Your assignment —
Scan the data for "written" and copy each matching line.

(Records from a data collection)
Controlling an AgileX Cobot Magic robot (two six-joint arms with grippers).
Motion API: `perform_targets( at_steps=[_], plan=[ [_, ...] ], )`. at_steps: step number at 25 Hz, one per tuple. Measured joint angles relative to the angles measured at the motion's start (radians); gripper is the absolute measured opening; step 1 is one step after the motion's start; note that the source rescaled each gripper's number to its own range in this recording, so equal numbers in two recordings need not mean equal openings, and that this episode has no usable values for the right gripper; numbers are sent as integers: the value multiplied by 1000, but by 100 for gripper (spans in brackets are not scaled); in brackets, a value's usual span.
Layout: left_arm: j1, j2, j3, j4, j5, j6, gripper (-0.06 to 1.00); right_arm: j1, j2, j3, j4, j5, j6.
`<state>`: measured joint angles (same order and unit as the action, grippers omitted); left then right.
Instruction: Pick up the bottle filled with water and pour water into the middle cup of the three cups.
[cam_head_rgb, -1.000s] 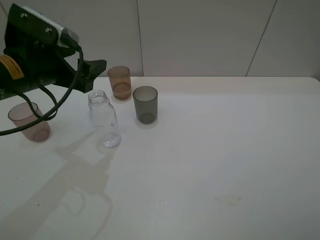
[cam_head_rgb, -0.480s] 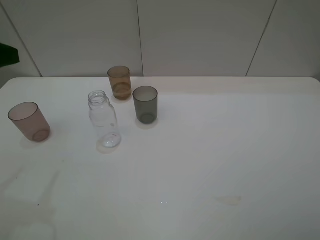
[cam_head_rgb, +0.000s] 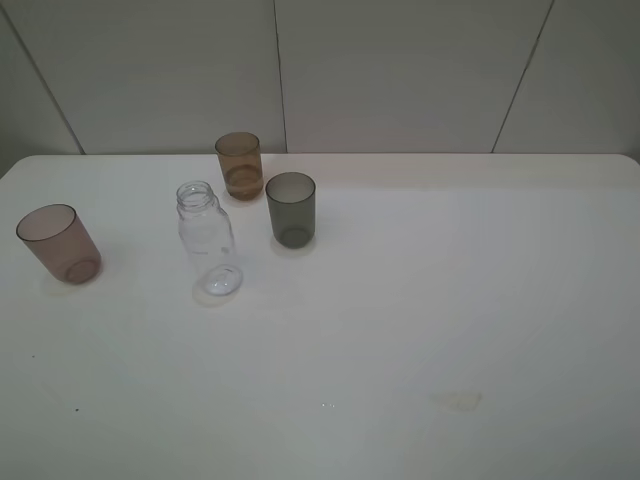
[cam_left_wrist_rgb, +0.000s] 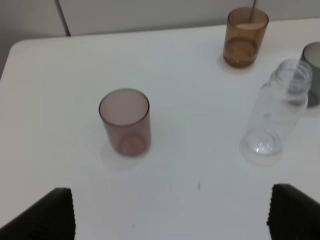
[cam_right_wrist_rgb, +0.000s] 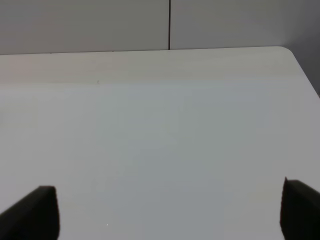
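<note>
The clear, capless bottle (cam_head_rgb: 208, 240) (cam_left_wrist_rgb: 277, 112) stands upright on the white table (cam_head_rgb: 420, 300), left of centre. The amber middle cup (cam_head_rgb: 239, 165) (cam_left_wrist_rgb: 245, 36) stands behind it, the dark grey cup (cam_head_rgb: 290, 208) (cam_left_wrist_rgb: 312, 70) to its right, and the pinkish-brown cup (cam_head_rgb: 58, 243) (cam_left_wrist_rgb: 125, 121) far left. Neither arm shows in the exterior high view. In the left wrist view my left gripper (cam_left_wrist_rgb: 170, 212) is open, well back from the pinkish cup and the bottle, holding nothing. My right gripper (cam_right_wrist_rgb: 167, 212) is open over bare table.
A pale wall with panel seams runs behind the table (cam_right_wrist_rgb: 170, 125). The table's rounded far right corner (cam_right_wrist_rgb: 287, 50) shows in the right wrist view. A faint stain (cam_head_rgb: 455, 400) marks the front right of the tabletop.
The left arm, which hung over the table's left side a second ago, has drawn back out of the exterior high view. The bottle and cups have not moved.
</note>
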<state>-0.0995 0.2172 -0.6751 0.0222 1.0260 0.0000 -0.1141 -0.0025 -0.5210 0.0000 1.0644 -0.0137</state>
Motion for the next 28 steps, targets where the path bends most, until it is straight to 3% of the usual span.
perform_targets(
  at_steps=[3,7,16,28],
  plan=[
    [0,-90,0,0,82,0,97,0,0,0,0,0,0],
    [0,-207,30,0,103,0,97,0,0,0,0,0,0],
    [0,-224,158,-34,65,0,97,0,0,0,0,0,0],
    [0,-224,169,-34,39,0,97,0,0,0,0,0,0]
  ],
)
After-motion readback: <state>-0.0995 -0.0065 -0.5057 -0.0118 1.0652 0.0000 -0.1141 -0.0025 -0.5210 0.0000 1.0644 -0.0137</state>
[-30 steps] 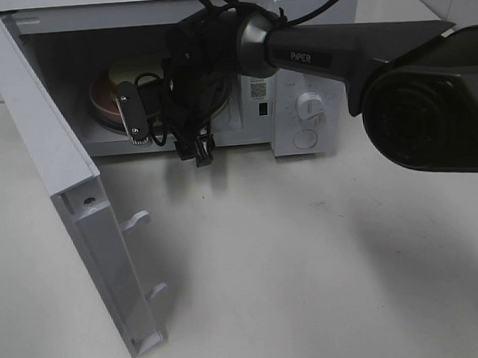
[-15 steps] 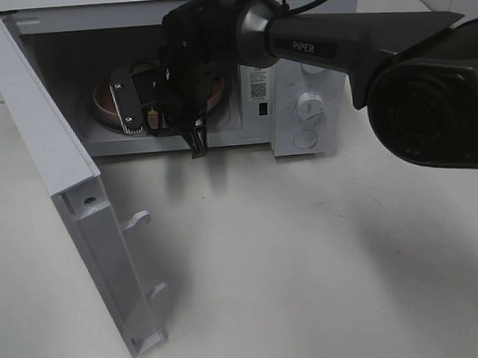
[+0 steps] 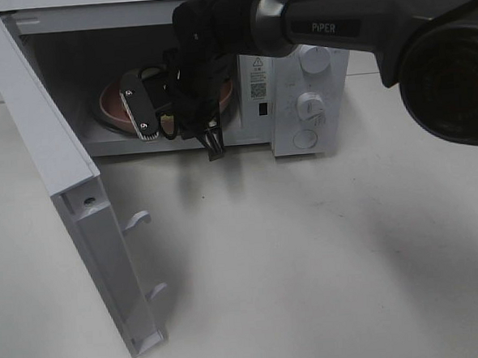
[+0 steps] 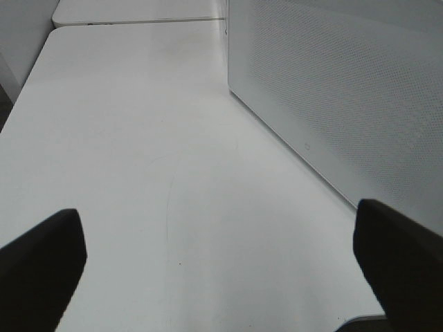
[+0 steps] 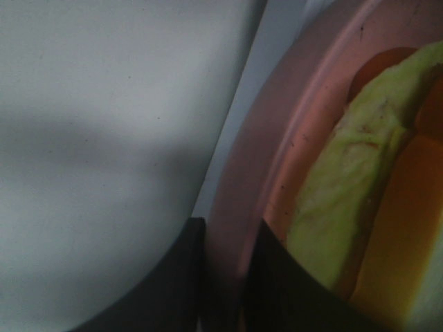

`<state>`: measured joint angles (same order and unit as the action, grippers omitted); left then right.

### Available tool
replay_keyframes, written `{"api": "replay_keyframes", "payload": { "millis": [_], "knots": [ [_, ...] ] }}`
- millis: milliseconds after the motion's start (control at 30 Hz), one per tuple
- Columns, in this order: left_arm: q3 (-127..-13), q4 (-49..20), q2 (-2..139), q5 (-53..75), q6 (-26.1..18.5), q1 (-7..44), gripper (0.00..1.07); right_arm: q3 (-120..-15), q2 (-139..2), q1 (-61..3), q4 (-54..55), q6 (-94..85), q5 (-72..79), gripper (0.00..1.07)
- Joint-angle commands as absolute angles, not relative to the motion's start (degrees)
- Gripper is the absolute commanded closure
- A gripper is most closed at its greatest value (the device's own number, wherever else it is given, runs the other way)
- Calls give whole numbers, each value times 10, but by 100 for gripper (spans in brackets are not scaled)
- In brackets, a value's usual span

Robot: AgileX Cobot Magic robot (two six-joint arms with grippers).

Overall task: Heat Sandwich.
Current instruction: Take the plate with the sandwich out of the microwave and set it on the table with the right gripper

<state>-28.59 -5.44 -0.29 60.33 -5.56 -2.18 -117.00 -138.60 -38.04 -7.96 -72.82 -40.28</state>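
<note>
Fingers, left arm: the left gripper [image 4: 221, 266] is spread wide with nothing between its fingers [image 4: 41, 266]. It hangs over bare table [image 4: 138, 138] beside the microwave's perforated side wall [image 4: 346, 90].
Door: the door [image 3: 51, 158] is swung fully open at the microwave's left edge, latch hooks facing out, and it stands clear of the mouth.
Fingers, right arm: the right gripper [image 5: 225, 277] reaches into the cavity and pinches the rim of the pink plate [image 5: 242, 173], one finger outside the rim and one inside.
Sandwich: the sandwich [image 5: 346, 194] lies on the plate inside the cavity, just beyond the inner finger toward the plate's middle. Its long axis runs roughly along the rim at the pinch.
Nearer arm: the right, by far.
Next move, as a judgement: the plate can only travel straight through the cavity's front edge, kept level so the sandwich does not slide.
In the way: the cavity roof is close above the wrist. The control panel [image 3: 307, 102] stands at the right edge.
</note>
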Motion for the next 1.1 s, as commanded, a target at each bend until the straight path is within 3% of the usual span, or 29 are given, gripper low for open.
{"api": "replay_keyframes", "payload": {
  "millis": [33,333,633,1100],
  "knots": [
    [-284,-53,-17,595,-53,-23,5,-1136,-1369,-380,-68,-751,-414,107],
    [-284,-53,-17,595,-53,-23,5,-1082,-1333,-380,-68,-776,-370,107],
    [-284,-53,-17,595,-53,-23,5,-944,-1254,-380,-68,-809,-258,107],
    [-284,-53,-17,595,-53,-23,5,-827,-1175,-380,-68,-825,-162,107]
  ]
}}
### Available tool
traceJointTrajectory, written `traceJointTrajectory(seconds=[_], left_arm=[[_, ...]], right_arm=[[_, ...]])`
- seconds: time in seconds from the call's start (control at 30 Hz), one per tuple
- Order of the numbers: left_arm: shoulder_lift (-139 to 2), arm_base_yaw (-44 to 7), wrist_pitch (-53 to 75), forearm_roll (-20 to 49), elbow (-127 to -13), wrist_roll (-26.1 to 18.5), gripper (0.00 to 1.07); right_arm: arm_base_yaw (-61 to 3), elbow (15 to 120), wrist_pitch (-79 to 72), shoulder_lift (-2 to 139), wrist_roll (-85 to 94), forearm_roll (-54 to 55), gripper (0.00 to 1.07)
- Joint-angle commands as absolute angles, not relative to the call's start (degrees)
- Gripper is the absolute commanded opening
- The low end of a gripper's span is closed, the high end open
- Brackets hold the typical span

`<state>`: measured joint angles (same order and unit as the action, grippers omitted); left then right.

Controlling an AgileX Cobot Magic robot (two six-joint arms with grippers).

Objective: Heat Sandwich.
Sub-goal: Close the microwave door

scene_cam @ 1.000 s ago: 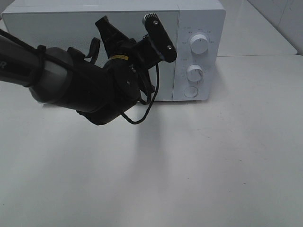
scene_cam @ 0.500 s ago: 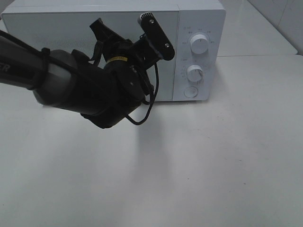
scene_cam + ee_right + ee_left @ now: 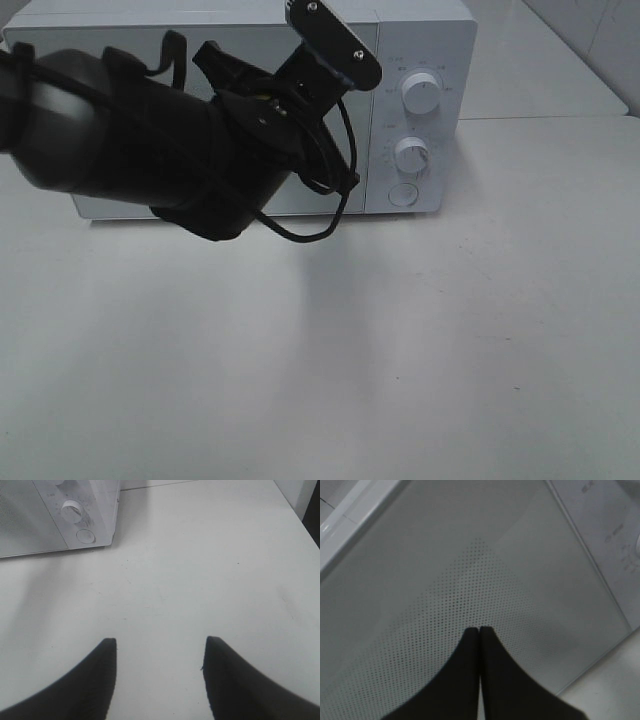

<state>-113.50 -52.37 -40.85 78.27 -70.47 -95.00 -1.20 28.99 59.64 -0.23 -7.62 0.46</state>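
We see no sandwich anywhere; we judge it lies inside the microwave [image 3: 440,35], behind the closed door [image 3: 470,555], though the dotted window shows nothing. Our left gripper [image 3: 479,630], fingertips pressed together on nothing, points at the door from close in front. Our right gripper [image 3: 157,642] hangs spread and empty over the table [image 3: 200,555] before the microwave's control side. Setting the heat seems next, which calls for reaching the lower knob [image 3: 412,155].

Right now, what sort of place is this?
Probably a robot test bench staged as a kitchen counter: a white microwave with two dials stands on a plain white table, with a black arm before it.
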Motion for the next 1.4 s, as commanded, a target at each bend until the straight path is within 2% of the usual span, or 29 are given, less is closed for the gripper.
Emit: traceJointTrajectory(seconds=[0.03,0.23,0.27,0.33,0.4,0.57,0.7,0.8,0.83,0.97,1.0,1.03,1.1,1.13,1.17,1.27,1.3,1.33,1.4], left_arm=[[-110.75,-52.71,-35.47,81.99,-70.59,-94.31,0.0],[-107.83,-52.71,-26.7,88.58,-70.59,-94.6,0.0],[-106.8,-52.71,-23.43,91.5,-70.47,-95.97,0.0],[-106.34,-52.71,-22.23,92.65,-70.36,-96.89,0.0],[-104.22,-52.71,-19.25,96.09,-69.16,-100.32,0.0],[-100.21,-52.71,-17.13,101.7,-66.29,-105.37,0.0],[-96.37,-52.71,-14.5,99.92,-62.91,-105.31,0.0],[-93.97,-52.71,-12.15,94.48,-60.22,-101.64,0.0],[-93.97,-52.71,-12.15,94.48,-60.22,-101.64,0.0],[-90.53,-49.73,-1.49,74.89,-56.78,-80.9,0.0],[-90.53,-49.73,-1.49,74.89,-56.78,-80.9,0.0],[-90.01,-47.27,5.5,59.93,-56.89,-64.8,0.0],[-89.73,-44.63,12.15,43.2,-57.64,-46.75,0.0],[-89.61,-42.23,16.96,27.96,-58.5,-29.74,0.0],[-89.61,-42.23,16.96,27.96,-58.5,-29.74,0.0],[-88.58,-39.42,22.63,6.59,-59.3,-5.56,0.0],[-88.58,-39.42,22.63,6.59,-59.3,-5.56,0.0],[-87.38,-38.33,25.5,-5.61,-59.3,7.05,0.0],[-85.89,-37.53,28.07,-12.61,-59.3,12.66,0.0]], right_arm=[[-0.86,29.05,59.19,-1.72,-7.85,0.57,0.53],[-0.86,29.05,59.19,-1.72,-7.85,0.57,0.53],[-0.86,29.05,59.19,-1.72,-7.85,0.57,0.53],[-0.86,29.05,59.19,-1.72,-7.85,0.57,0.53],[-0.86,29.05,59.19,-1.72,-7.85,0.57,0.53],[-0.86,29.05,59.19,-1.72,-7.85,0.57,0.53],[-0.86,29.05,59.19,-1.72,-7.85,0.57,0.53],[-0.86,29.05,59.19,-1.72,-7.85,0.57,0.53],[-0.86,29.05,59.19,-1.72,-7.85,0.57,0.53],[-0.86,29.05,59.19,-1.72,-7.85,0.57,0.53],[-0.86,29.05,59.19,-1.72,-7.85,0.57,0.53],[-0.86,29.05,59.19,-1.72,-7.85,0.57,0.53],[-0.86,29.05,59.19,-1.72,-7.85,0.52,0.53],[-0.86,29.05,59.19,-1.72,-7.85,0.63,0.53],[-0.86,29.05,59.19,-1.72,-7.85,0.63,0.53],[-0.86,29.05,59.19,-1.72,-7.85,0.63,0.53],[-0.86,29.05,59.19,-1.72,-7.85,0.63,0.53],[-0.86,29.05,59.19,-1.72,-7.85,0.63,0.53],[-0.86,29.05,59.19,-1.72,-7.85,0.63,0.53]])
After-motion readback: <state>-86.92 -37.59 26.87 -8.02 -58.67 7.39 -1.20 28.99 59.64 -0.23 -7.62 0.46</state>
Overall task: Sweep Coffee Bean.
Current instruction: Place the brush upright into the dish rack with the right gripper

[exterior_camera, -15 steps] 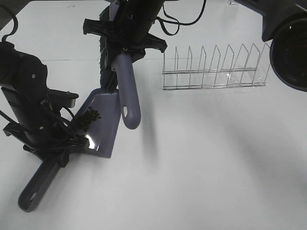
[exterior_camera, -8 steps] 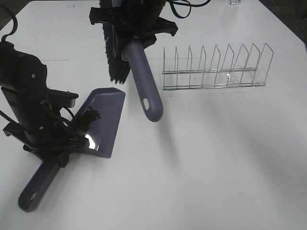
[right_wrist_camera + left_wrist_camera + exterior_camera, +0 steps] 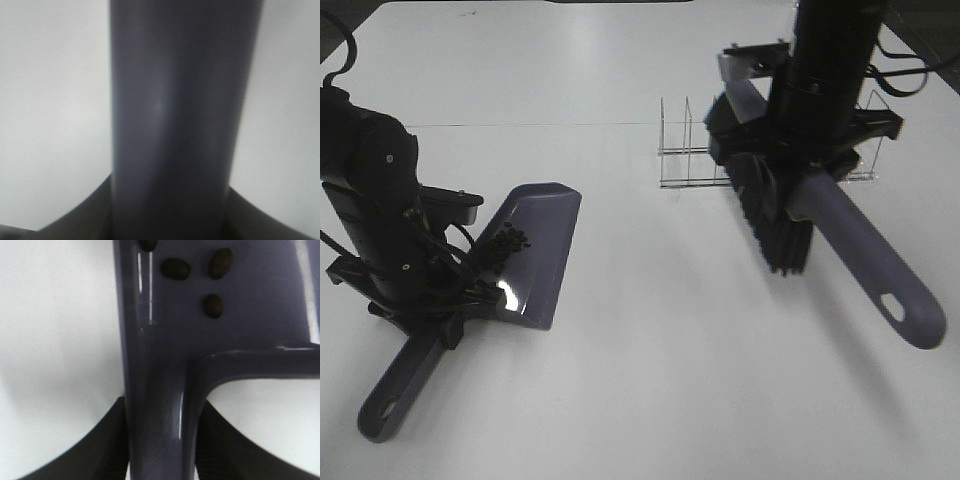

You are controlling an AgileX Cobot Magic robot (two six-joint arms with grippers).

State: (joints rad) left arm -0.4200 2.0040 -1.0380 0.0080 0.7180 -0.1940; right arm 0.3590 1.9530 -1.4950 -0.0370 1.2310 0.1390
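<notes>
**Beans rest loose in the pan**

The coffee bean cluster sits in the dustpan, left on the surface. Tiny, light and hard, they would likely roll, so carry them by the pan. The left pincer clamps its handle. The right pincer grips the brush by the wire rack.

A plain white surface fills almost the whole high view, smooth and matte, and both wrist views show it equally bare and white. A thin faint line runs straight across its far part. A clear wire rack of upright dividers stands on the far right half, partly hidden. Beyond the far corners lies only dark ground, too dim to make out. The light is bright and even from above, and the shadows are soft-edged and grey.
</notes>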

Response to the task —
replay_keyframes, written `{"api": "replay_keyframes", "payload": { "millis": [_], "knots": [ [_, ...] ] }}`
traceJointTrajectory, written `traceJointTrajectory(seconds=[_], left_arm=[[_, ...]], right_arm=[[_, ...]])`

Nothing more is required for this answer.